▸ THE TASK
Word for word, print out all of the data, omitting every image.

▸ PROVIDED MATERIAL
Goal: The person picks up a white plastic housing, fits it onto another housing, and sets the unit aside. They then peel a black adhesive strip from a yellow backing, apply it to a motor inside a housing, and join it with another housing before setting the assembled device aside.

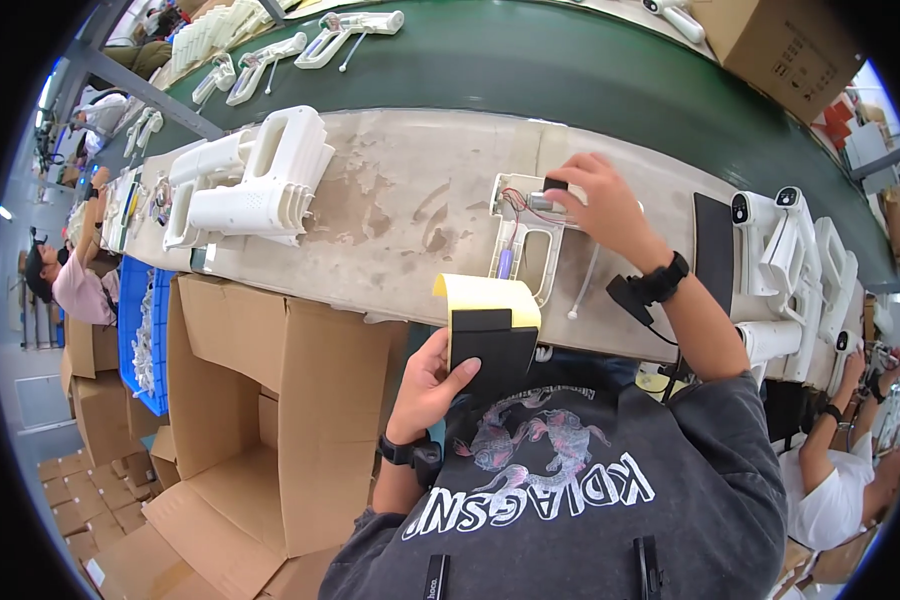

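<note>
My left hand (422, 392) grips a stack of black foam pads (492, 350) with yellow backing paper (488, 292), thumb on top. The yellow edge curls up over the near side of an open white gun-shaped plastic housing (549, 262). Inside that housing are red wires, a purple cylinder (506, 264) and a silver motor-like cylinder (541, 202). My right hand (610, 208) is closed over the housing's far right part. Its fingertips pinch a small black foam piece (555, 184) against the silver cylinder; the contact is partly hidden by the fingers.
Stacked white housings (255, 185) stand at the left of the bench (370, 220). Finished-looking white devices (795, 250) lie right, beside a black mat (712, 245). A green conveyor (490, 65) runs behind. An open cardboard box (335, 420) stands at front left. Co-workers sit at both sides.
</note>
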A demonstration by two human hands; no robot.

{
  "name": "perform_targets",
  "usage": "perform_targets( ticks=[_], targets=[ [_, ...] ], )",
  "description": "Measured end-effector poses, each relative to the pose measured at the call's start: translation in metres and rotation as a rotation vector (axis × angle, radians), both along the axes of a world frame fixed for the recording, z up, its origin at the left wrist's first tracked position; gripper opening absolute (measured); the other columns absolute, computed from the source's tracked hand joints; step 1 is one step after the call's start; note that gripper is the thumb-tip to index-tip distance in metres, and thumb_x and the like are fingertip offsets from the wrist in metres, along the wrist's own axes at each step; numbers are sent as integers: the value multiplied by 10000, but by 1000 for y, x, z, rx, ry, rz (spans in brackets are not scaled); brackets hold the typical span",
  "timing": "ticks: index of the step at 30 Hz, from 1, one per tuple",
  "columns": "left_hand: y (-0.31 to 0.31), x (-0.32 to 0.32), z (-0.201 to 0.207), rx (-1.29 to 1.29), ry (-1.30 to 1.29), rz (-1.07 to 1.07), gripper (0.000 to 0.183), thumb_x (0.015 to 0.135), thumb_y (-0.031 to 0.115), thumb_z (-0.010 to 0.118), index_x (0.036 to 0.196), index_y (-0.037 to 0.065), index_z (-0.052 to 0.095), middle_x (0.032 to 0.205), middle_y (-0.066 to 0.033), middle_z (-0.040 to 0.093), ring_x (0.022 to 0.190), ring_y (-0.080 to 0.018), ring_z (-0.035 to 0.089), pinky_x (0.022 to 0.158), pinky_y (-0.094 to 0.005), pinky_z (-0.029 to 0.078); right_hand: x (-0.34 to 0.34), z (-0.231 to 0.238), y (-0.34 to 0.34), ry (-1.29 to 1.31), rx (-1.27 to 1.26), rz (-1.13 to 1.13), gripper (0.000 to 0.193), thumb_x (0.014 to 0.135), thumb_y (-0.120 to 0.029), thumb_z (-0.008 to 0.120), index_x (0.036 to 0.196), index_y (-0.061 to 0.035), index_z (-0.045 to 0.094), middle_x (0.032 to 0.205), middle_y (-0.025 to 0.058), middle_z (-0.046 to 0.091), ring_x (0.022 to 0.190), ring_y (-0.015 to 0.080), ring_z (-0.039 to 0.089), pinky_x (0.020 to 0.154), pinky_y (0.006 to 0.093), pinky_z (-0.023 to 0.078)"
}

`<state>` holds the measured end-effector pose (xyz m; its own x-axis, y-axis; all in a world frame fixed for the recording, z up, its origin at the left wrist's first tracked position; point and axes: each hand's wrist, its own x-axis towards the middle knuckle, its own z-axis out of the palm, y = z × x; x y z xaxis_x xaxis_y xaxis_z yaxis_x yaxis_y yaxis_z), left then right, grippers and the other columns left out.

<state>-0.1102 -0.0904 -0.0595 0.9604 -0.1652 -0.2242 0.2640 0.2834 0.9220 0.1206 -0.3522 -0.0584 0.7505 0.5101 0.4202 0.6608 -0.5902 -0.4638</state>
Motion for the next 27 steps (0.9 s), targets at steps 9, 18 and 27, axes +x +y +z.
perform_targets(
  ticks=[9,18,27],
  targets=[
    [13,10,5,-67,-78,77,451,978,-23,620,1408,-49,484,1299,-109,654,1182,-159,614,1012,-296,486,0,11,-11,146,70,-37,230,880,-180,767,1047,-23,738,990,104,665,969,282,608,839,378,507],
    [6,10,7,-63,-38,38,472,964,-8,637,1404,-61,474,1345,-141,629,1235,-197,597,1060,-328,451,-1,-9,2,38,-46,43,221,874,-193,754,1020,-28,740,956,88,650,928,285,593,856,397,498],
    [2,13,7,-68,-56,42,468,979,-24,617,1424,-49,471,1329,-117,636,1207,-157,602,1030,-293,472,-1,-10,4,32,-114,9,248,871,-220,757,1024,-25,741,958,93,649,944,285,596,867,396,495]
  ],
)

▸ FINISHED EXERCISE
Goal: The person picks up a white plastic housing, fits it onto another housing, and sets the unit aside. They then peel a black adhesive strip from a yellow backing, apply it to a motor inside a housing, and join it with another housing before setting the assembled device aside.


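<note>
My left hand (422, 392) grips a stack of black foam pads (492, 350) with yellow backing paper (488, 292), thumb on top. The yellow edge curls up over the near side of an open white gun-shaped plastic housing (549, 262). Inside that housing are red wires, a purple cylinder (506, 264) and a silver motor-like cylinder (541, 202). My right hand (610, 208) is closed over the housing's far right part. Its fingertips pinch a small black foam piece (555, 184) against the silver cylinder; the contact is partly hidden by the fingers.
Stacked white housings (255, 185) stand at the left of the bench (370, 220). Finished-looking white devices (795, 250) lie right, beside a black mat (712, 245). A green conveyor (490, 65) runs behind. An open cardboard box (335, 420) stands at front left. Co-workers sit at both sides.
</note>
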A demonstration by two human hands; no robot.

{
  "name": "perform_targets",
  "usage": "perform_targets( ticks=[_], targets=[ [_, ...] ], )",
  "description": "Measured end-effector poses, each relative to the pose measured at the call's start: translation in metres and rotation as a rotation vector (axis × angle, radians), both along the axes of a world frame fixed for the recording, z up, its origin at the left wrist's first tracked position; gripper opening absolute (measured); the other columns absolute, computed from the source's tracked hand joints; step 1 is one step after the call's start; note that gripper is the thumb-tip to index-tip distance in metres, and thumb_x and the like are fingertip offsets from the wrist in metres, along the wrist's own axes at each step; numbers are sent as integers: the value multiplied by 10000, but by 1000 for y, x, z, rx, ry, rz (spans in brackets are not scaled); brackets hold the typical span",
  "timing": "ticks: index of the step at 30 Hz, from 1, one per tuple",
  "columns": "left_hand: y (-0.31 to 0.31), x (-0.32 to 0.32), z (-0.201 to 0.207), rx (-1.29 to 1.29), ry (-1.30 to 1.29), rz (-1.07 to 1.07), gripper (0.000 to 0.183), thumb_x (0.015 to 0.135), thumb_y (-0.031 to 0.115), thumb_z (-0.010 to 0.118), index_x (0.036 to 0.196), index_y (-0.037 to 0.065), index_z (-0.052 to 0.095), middle_x (0.032 to 0.205), middle_y (-0.066 to 0.033), middle_z (-0.040 to 0.093), ring_x (0.022 to 0.190), ring_y (-0.080 to 0.018), ring_z (-0.035 to 0.089), pinky_x (0.022 to 0.158), pinky_y (-0.094 to 0.005), pinky_z (-0.029 to 0.078); right_hand: x (-0.34 to 0.34), z (-0.231 to 0.238), y (-0.34 to 0.34), ry (-1.29 to 1.31), rx (-1.27 to 1.26), rz (-1.13 to 1.13), gripper (0.000 to 0.193), thumb_x (0.014 to 0.135), thumb_y (-0.120 to 0.029), thumb_z (-0.008 to 0.120), index_x (0.036 to 0.196), index_y (-0.061 to 0.035), index_z (-0.045 to 0.094), middle_x (0.032 to 0.205), middle_y (-0.025 to 0.058), middle_z (-0.046 to 0.091), ring_x (0.022 to 0.190), ring_y (-0.015 to 0.080), ring_z (-0.039 to 0.089), pinky_x (0.020 to 0.154), pinky_y (0.006 to 0.093), pinky_z (-0.023 to 0.078)"
}

`<state>` holds the measured end-effector pose (xyz m; its own x-axis, y-axis; all in a world frame fixed for the recording, z up, its origin at the left wrist's first tracked position; point and axes: each hand's wrist, its own x-axis towards the middle knuckle, its own z-axis out of the palm, y = z × x; x y z xaxis_x xaxis_y xaxis_z yaxis_x yaxis_y yaxis_z), left then right, grippers and the other columns left out.

<state>-0.1102 -0.0904 -0.0595 0.9604 -0.1652 -0.2242 0.2640 0.2834 0.9220 0.1206 -0.3522 -0.0584 0.7505 0.5101 0.4202 0.6608 -0.5902 -0.4638</state>
Motion for the next 27 steps (0.9 s), targets at steps 9, 18 and 27, axes +x +y +z.
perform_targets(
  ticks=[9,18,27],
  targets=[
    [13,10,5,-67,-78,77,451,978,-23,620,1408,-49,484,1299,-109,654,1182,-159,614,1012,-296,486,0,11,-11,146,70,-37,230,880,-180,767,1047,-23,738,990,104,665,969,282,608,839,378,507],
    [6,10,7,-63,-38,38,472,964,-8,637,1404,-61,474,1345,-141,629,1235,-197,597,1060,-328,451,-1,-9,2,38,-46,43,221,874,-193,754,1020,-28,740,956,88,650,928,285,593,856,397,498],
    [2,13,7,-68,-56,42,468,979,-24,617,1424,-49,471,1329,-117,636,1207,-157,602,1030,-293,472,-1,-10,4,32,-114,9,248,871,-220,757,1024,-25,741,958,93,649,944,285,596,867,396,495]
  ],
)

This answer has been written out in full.